Jack Black may be the biggest idiot ever. EVER.

By Phin in Fergie, Jack Black, Jennifer Love Hewitt, Talking Heads

Its one thing to try and convince people you bagged a really hot chick and she won’t admit it because she was drunk, slumming, on the rebound, married, engaged, seeking to make a boyfriend jealous, has the clap etc…

Its understandable that a virtuous young man may even claim some harlot tried to seduce him and he kept her feminine wiles at bay.

But to claim eight years after the fact that an uber-hottie tried to seduce you and you were too stupid to notice?
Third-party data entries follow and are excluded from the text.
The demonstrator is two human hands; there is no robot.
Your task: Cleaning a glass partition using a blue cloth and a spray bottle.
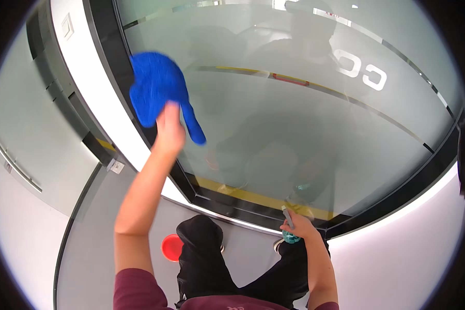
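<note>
My left hand (pixel 170 130) reaches up to the upper left, its fingers closed on a blue cloth (pixel 157 85). The cloth spreads over the left edge of a large frosted glass panel (pixel 274 124) and its black frame, and one corner hangs down to the right. Whether it presses on the glass I cannot tell. Low on the right, my right hand (pixel 303 227) is wrapped round a spray bottle (pixel 291 237) with a see-through teal body and a grey-white head. The bottle is held in front of the panel's bottom edge, partly hidden by my fingers.
A red round tub (pixel 172 248) stands on the grey floor (pixel 93 248) beside my left leg. Further left are a pale door with a long metal handle (pixel 15 163) and a small metal fitting (pixel 115 166) near the floor. A white switch (pixel 67 26) sits on the wall.
</note>
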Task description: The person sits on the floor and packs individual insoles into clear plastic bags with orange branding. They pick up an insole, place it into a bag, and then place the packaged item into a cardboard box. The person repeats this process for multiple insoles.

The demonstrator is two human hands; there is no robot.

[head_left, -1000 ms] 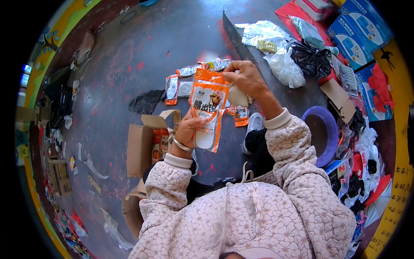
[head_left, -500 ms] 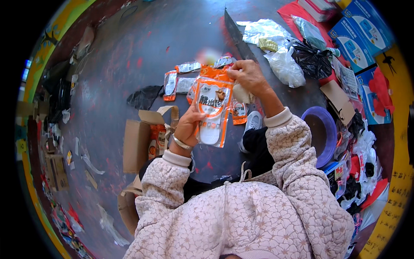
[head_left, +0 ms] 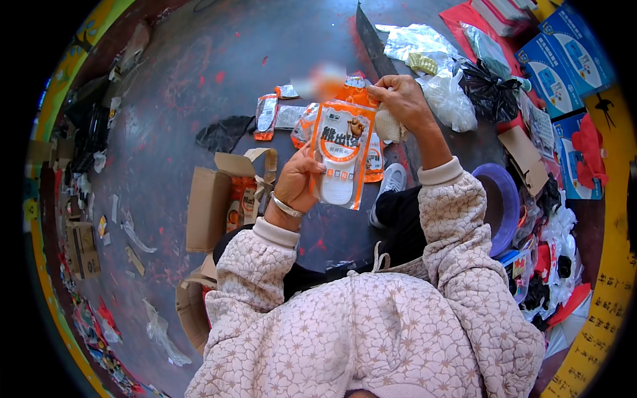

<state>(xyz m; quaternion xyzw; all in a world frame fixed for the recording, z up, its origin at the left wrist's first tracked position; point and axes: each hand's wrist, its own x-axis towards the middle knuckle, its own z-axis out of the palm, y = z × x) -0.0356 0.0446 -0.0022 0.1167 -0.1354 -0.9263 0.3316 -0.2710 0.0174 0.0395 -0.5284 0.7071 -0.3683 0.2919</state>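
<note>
Two hands raised over grey floor. Open cardboard box at left, holding orange packets. Further packets scattered flat at far centre. Orange-and-clear insole packet held upright at centre, above floor. Left hand closed on packet's lower left edge. Right hand pinching packet's top right corner, pale cloth against palm.
</note>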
That earns you rankings just one rung below the Darwin Award winners on the ladder of stupidity.

Jack Black missed out on the chance of a night of passion with movie beauty Jennifer Love Hewitt because he didn’t realize she was trying to seduce him. The star still regrets blowing his chances with the actress, his co-star in 1998 film I Still Know What You Did Last Summer.

Black says, “Jennifer Love Hewitt once said to me, ‘Let’s hang out… go to my room.’
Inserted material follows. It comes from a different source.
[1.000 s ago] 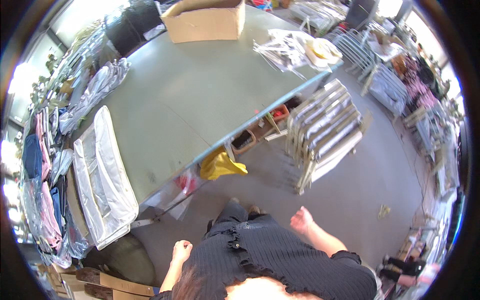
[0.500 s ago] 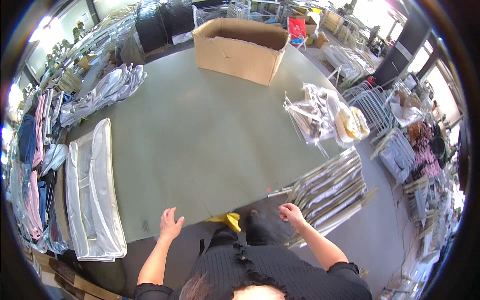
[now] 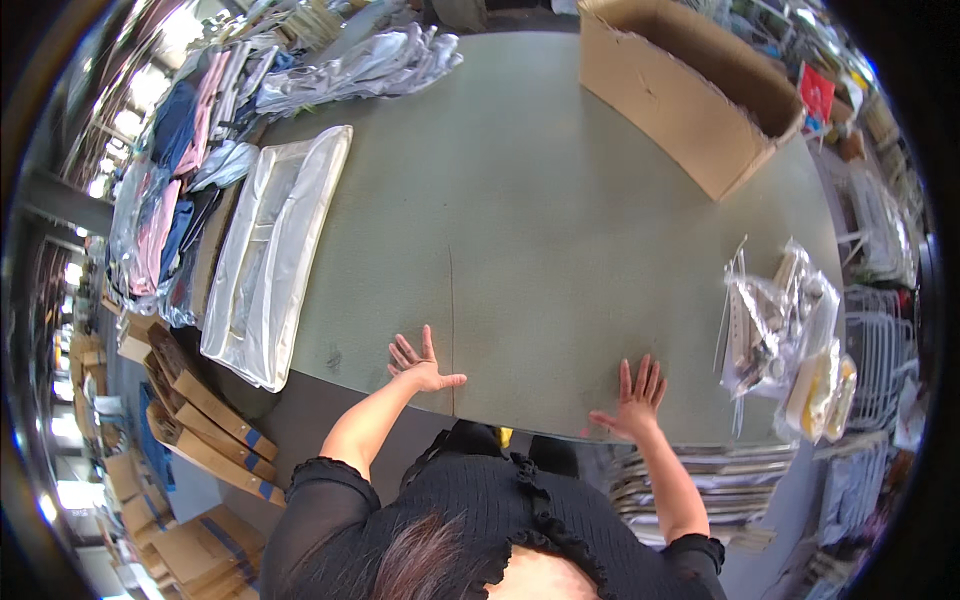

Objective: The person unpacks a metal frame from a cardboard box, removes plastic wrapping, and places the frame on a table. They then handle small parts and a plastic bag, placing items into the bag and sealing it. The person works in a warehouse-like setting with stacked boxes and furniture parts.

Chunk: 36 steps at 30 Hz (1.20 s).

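Note:
Both my hands are over the near edge of a large grey-green table [image 3: 520, 220], fingers spread and holding nothing. My left hand [image 3: 423, 368] is beside a thin dark line on the tabletop, its thumb pointing right. Further right, my right hand [image 3: 637, 402] has its fingers pointing away from me. Whether the palms press on the surface I cannot tell. Left of my left hand lies a long white padded fabric piece [image 3: 270, 255] with a clear panel. Nearest my right hand are clear plastic bags [image 3: 775, 330] of metal parts and something yellow.
An open cardboard box [image 3: 680, 100] stands at the far right of the table. Plastic-wrapped silvery items [image 3: 370, 72] lie at the far left, near a stack of bagged pink and blue fabric [image 3: 165, 200]. Flattened cartons [image 3: 215, 420] are at lower left. Metal frames [image 3: 700, 490] stand below the right edge.
My hands have moved forward onto the table's near edge, and the fingers of my right hand have opened from a curl. The view has swung left, bringing the lower-left cartons into sight.

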Each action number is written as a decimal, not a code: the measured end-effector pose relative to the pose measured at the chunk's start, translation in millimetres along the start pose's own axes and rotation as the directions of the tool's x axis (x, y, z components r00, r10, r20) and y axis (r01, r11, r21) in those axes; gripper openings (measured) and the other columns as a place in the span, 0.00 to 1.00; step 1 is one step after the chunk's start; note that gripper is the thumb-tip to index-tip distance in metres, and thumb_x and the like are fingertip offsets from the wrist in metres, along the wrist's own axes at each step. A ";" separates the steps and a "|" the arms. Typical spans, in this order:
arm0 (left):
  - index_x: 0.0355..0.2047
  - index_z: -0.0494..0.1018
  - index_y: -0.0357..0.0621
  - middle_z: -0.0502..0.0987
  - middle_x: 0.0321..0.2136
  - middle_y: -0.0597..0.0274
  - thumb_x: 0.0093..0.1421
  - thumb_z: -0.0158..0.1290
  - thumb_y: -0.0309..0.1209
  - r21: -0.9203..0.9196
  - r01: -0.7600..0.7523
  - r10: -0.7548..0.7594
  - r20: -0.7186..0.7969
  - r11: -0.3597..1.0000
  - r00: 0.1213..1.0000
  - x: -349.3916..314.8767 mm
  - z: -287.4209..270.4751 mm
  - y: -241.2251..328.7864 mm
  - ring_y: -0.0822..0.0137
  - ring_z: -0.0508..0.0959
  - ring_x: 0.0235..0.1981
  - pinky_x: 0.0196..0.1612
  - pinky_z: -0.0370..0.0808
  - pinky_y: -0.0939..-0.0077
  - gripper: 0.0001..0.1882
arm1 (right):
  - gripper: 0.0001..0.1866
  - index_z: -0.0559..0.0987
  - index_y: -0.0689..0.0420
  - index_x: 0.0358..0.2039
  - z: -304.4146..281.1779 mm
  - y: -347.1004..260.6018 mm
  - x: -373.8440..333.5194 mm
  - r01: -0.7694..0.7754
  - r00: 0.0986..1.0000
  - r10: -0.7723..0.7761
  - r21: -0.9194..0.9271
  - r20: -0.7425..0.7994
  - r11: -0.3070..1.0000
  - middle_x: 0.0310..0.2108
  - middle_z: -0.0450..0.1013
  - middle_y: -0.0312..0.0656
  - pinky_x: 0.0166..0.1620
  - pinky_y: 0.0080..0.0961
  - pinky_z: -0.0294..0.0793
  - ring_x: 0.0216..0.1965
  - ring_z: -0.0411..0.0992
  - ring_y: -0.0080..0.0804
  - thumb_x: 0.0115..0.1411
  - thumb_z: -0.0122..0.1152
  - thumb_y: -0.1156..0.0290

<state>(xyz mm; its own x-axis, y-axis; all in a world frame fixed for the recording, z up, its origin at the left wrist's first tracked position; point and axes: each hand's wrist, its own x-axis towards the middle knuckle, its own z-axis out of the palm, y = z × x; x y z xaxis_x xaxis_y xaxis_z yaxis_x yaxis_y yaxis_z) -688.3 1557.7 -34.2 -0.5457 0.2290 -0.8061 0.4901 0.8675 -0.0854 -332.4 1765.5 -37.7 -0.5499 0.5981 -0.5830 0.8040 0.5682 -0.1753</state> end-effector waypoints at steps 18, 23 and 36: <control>0.66 0.26 0.65 0.31 0.63 0.26 0.43 0.43 0.76 0.151 -0.099 0.157 -0.451 0.984 0.878 22.5 42.1 5.6 0.28 0.35 0.64 0.59 0.46 0.34 0.61 | 0.30 0.67 0.56 0.51 239.2 -81.8 -244.9 -0.643 0.364 0.930 0.708 -0.051 0.291 0.50 0.62 0.48 0.53 0.45 0.64 0.53 0.62 0.47 0.47 0.62 0.62; 0.67 0.33 0.61 0.41 0.62 0.25 0.45 0.45 0.74 0.168 -0.178 0.233 -0.421 0.970 0.877 25.1 18.5 -0.6 0.32 0.46 0.63 0.60 0.53 0.39 0.58 | 0.30 0.69 0.58 0.49 374.2 -65.6 -302.4 -0.706 0.192 0.875 0.682 0.445 -0.192 0.49 0.66 0.50 0.52 0.43 0.68 0.53 0.65 0.47 0.49 0.61 0.55; 0.46 0.71 0.41 0.64 0.52 0.50 0.53 0.57 0.29 0.409 -0.775 0.764 0.236 0.482 0.600 -169.8 198.5 6.2 0.55 0.66 0.53 0.53 0.67 0.65 0.19 | 0.49 0.60 0.57 0.58 435.7 32.2 -194.9 -0.286 0.132 0.962 0.938 0.239 -0.194 0.58 0.58 0.49 0.61 0.46 0.54 0.61 0.54 0.48 0.39 0.72 0.49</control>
<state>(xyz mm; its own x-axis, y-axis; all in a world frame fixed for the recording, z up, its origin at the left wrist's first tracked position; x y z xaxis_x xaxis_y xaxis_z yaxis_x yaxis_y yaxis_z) -457.6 1436.5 -14.1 0.2078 0.6962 -0.6871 0.9369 0.0601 0.3443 -100.7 1421.0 -275.3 0.7550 0.4906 -0.4350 0.2140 -0.8115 -0.5438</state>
I thought she meant her trailer; but she meant her hotel room. I didn’t capitalize on it.”

At some point in time a man’s got to stop living in the past, it’s getting down right pathetic.

By the way, have I ever told you guys about the time I was at Mouseketeer Camp and Britney Spears and Christina Aguilera tried to talk me into a threesome. Honest it happened. But I was you know kind of tired and didn’t have enough gummie bears to share so I went about my way.

Then a couple of years later Fergie and Jennifer Love Hewitt tried the same thing on the set of Kids Incorporated. But I told those bitches to keep their damned hands off my gummy bears.

I never have been able to figure out why those hussies were after my gummy bears. You’d have thought with the mad cash they were making they could buy their own.

Bitches man, bitches.

Quick question for you lurkers. Am I the only one that didn’t realize Jack Black was in I Still Know What You Did Last Summer.



6 comments

Boobies!

:shock:

11.22.06 | 9:00 pm

He was in that movie, really?

I don’t remember anyone but Sarah Michelle Buffy and JLH. Were there other people in that flick?

Too much alcohol in the past hour. My apologies for the lame-ass comment.

11.22.06 | 10:07 pm

I must be the only person on earth who doesn’t want to bang JLH. But, of course, if she offered… :wink:

11.23.06 | 10:22 am
slug

Agent, I was about to post the same thing (without the drunken ramblings) and was wonderng why JLH would boink some fat guy who was one step above an extra – assuming he wasn’t actually an extra.

11.23.06 | 11:26 am
Devon

Uh, I saw the interview, it was a fucking JOKE you moron. Are you really that dumb, do you have no sense of humor or are you just really desperate for stuff to rant on and on about, especially when its based on a fals e premise.

This blog has gotten lame lately, why doesn’t the Agent post more instead of her peons?

11.24.06 | 11:15 pm
Beth

Wow, Devon’s an angry little fucktard!

How’d you guys find this little asscrumb just waiting for abuse?

Devon, I’m sure Phin and Agent B (and Mr Atoz) don’t have YOU specifically in mind when their fingers hit the keyboard…so sorry you feel so abused and neglected. Why don’t you throw away the sticky socks under your desk, crawl out from the basement, and get a fuckin’ life, dearie?